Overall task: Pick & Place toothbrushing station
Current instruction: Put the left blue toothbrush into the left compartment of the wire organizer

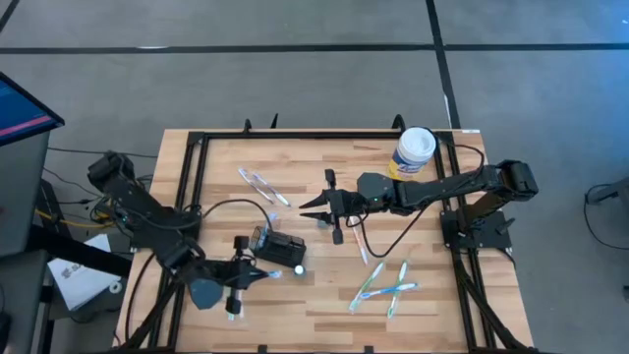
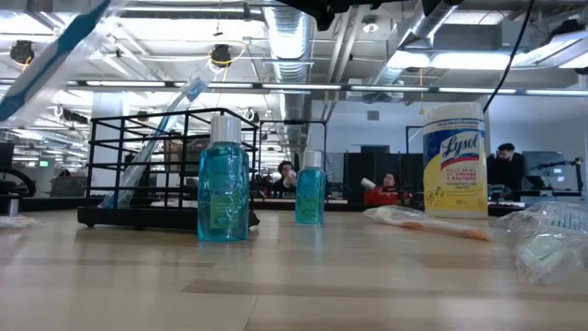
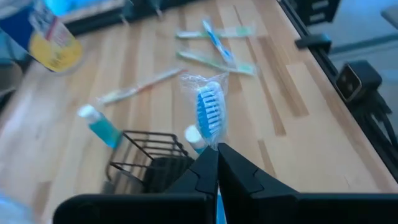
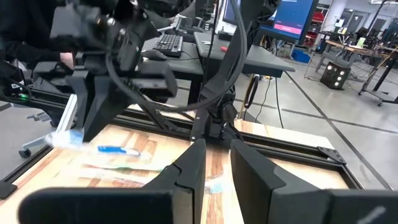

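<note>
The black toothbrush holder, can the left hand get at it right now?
Probably yes. The holder sits right beside the left hand with bare table between, but that hand is shut on a wrapped toothbrush, so it can't grasp the holder.

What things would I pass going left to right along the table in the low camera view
Black wire rack → large blue bottle → small blue bottle → wrapped toothbrush lying flat → yellow wipes canister → crumpled clear wrapper at the right edge.

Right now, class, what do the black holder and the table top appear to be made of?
Black holder: thin metal wire by the look, dark coated; you see straight through its open grid. Table top: wood, pale planks with visible grain and seams, matt finish.
</note>
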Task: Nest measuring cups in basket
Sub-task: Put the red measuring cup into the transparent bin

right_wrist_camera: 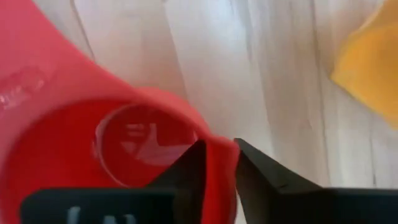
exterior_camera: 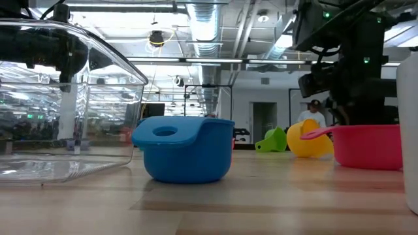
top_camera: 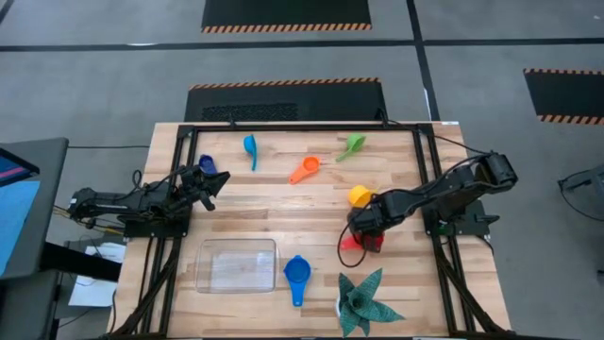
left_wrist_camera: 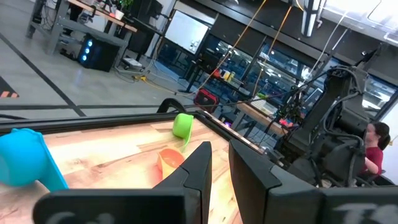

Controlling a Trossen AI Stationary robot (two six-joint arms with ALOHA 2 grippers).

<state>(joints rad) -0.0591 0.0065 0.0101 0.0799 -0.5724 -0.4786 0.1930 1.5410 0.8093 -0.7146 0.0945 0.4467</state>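
Observation:
My right gripper (top_camera: 361,229) (right_wrist_camera: 219,144) is down at the red measuring cup (top_camera: 357,243) (exterior_camera: 369,147) near the table's right middle and is shut on it. The yellow cup (top_camera: 360,195) (exterior_camera: 307,140) lies just beyond it. My left gripper (top_camera: 209,179) (left_wrist_camera: 219,163) hovers shut at the left side, beside the dark blue cup (top_camera: 207,164), touching nothing. The light blue (top_camera: 250,147), orange (top_camera: 304,170) and green (top_camera: 351,144) cups lie toward the far edge. A bigger blue cup (top_camera: 297,274) (exterior_camera: 186,149) sits right of the clear basket (top_camera: 236,264) (exterior_camera: 59,98). My right gripper pinches the red cup's side wall at its rim (right_wrist_camera: 219,163). One finger (right_wrist_camera: 186,171) is inside the bowl and the other (right_wrist_camera: 261,171) outside. The fingers come from above, pointing down. In the low view the cup stands upright with its base at table level.
A dark green spiky plant (top_camera: 363,302) stands at the near edge, right of the blue cup and close to the red cup. Bare wood lies between the basket and the far row of cups. Black frame rails (top_camera: 302,126) run along the table's sides.

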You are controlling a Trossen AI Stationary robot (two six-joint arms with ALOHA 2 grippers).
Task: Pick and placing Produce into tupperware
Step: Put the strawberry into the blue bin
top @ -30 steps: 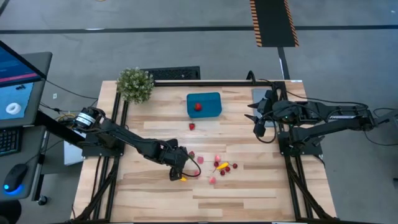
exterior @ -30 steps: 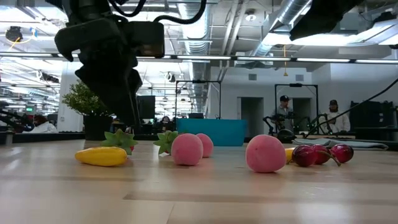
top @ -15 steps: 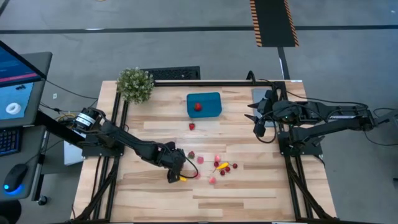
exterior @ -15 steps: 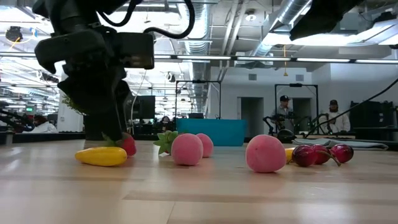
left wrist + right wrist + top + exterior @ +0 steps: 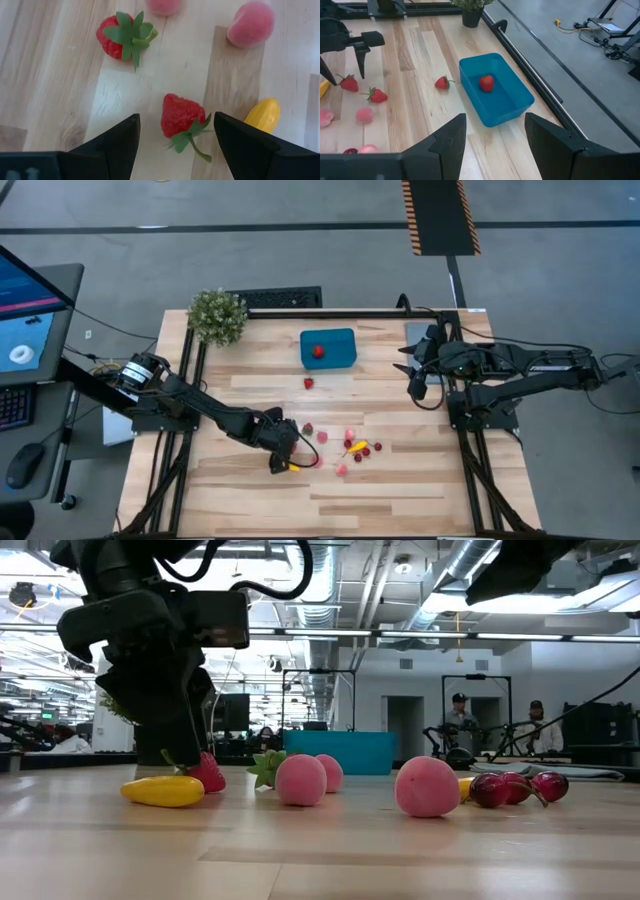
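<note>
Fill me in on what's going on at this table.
The left gripper hangs low with its jaws open around a small red toy strawberry lying on the wooden table, not yet gripped; a little yellow toy piece lies just beside it. One red piece is already inside the teal-blue rectangular plastic container. More strawberries, pink pieces and dark cherries are scattered on the wood. The right gripper waits, open, at the table's right edge.

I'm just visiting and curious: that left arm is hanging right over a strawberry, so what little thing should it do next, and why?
Probably close the left pincer on the strawberry. Its fingers stand open on either side of the berry, low at the table, with nothing held. Only one strawberry lies in the tupperware, so more produce must be picked.
</note>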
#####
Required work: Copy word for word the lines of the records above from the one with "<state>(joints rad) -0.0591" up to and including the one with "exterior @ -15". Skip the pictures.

Exercise solution:
<state>(joints rad) -0.0591 0.0065 0.0101 0.0799 -0.5724 -0.4786 0.1930 1.5410 0.8093 -0.7146 0.0945 0.4467</state>
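Observation:
My right gripper (top_camera: 361,229) (right_wrist_camera: 219,144) is down at the red measuring cup (top_camera: 357,243) (exterior_camera: 369,147) near the table's right middle and is shut on it. The yellow cup (top_camera: 360,195) (exterior_camera: 307,140) lies just beyond it. My left gripper (top_camera: 209,179) (left_wrist_camera: 219,163) hovers shut at the left side, beside the dark blue cup (top_camera: 207,164), touching nothing. The light blue (top_camera: 250,147), orange (top_camera: 304,170) and green (top_camera: 351,144) cups lie toward the far edge. A bigger blue cup (top_camera: 297,274) (exterior_camera: 186,149) sits right of the clear basket (top_camera: 236,264) (exterior_camera: 59,98). My right gripper pinches the red cup's side wall at its rim (right_wrist_camera: 219,163). One finger (right_wrist_camera: 186,171) is inside the bowl and the other (right_wrist_camera: 261,171) outside. The fingers come from above, pointing down. In the low view the cup stands upright with its base at table level.
A dark green spiky plant (top_camera: 363,302) stands at the near edge, right of the blue cup and close to the red cup. Bare wood lies between the basket and the far row of cups. Black frame rails (top_camera: 302,126) run along the table's sides.
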
You are controlling a Trossen AI Stationary robot (two six-joint arms with ALOHA 2 grippers).
Task: Pick and placing Produce into tupperware
Step: Put the strawberry into the blue bin
top @ -30 steps: 
exterior @ -30 steps: 
top @ -15 steps: 
exterior @ -15 steps: 

Nothing more remains to be added to this answer.